# Sub Ohm Gurus Attention... New Limits Possible



## Tom (29/1/14)

http://www.empiremods.com/mobile/product.aspx?ProductCode=imr18650ef35

wow...but this would be pushing without a safety factor build in.


----------



## Tom (29/1/14)

lol, even with a voltdrop and a bit of a safety limit it is ridiculous:




how low ohms would you guys go with a 35amp battery?


----------



## Gizmo (29/1/14)

Gee those batteries. Gotta bring em in. Efest really knows what they doing lately.


----------



## CraftyZA (29/1/14)

Impresive battery specs.
However, You will never get 4.2.
Keep in mind the voltage drop when the battery is under load.
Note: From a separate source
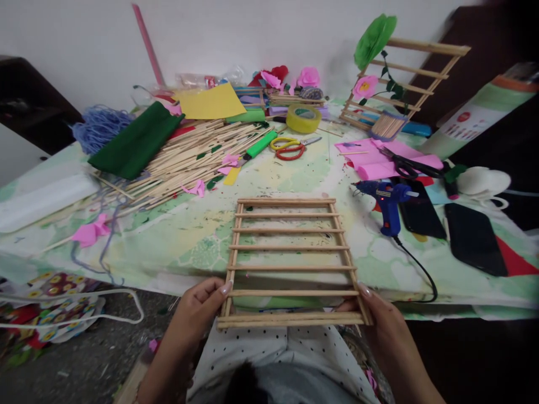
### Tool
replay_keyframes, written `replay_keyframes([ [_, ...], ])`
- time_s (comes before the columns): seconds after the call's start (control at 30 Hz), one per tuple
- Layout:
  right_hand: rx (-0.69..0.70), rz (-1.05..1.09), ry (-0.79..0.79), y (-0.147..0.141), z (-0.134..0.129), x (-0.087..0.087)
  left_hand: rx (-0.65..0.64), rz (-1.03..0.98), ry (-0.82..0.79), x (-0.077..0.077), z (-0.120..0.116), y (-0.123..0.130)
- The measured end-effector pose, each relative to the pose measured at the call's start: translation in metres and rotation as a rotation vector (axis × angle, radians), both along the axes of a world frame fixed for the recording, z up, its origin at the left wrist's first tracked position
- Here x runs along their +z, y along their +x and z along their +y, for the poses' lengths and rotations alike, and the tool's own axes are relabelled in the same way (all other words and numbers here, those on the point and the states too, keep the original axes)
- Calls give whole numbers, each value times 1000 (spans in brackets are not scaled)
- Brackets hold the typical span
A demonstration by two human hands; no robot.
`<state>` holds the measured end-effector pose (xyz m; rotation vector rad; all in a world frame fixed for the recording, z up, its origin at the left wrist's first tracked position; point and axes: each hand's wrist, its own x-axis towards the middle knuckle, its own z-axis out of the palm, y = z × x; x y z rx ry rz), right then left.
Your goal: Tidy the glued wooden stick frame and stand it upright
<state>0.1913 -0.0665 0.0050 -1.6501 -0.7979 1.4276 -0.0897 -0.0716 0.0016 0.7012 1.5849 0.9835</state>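
Observation:
A ladder-like frame of wooden sticks (290,247) is held in front of me, its near end over my lap and its far end above the table. Several crossbars join its two side rails. My left hand (206,300) grips the left rail near the bottom, thumb on top. On the opposite rail my right hand (374,308) is closed, thumb above and fingers partly hidden beneath. To the right of the frame a blue glue gun (385,199) stands on the table with a small red light showing.
Loose wooden sticks (197,151), dark green paper (137,140) and blue yarn (101,126) lie at left. Scissors (290,148) and yellow tape (303,118) are behind. A decorated stick rack (404,84) stands back right. Two phones (474,238) and black scissors (410,164) lie right.

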Motion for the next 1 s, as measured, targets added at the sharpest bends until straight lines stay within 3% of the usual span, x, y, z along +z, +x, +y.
replay_keyframes([
  [0.17,-4,100,-14,-1,-1,-4,-43,-35,28,1,0,-4],
  [0.37,-28,42,-47,-2,0,-4,-93,16,22,-1,1,-6],
  [0.8,81,-51,-2,3,1,-1,-61,-18,-16,0,3,-3],
  [1.0,69,-55,-3,2,2,0,-63,-26,-27,0,4,-3],
])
Now in a perfect mod (ie almost zero resistance from the body of the mod), the voltage drop "should" be around 0.5v to give you 3.7 v under load. the 4.2v is open circuit. ie multimeter direct to the battery.
However, from my understanding, these extreme highdrain batteries drop even more under load. You should most likely only see 3.5v. 
But if that amps rating is correct, you can still manage 122 watts with 0.1 ohm coil if you ignore safety limits.. Personally for me, I prefer my lungs uncooked.

Reactions: Like 4


----------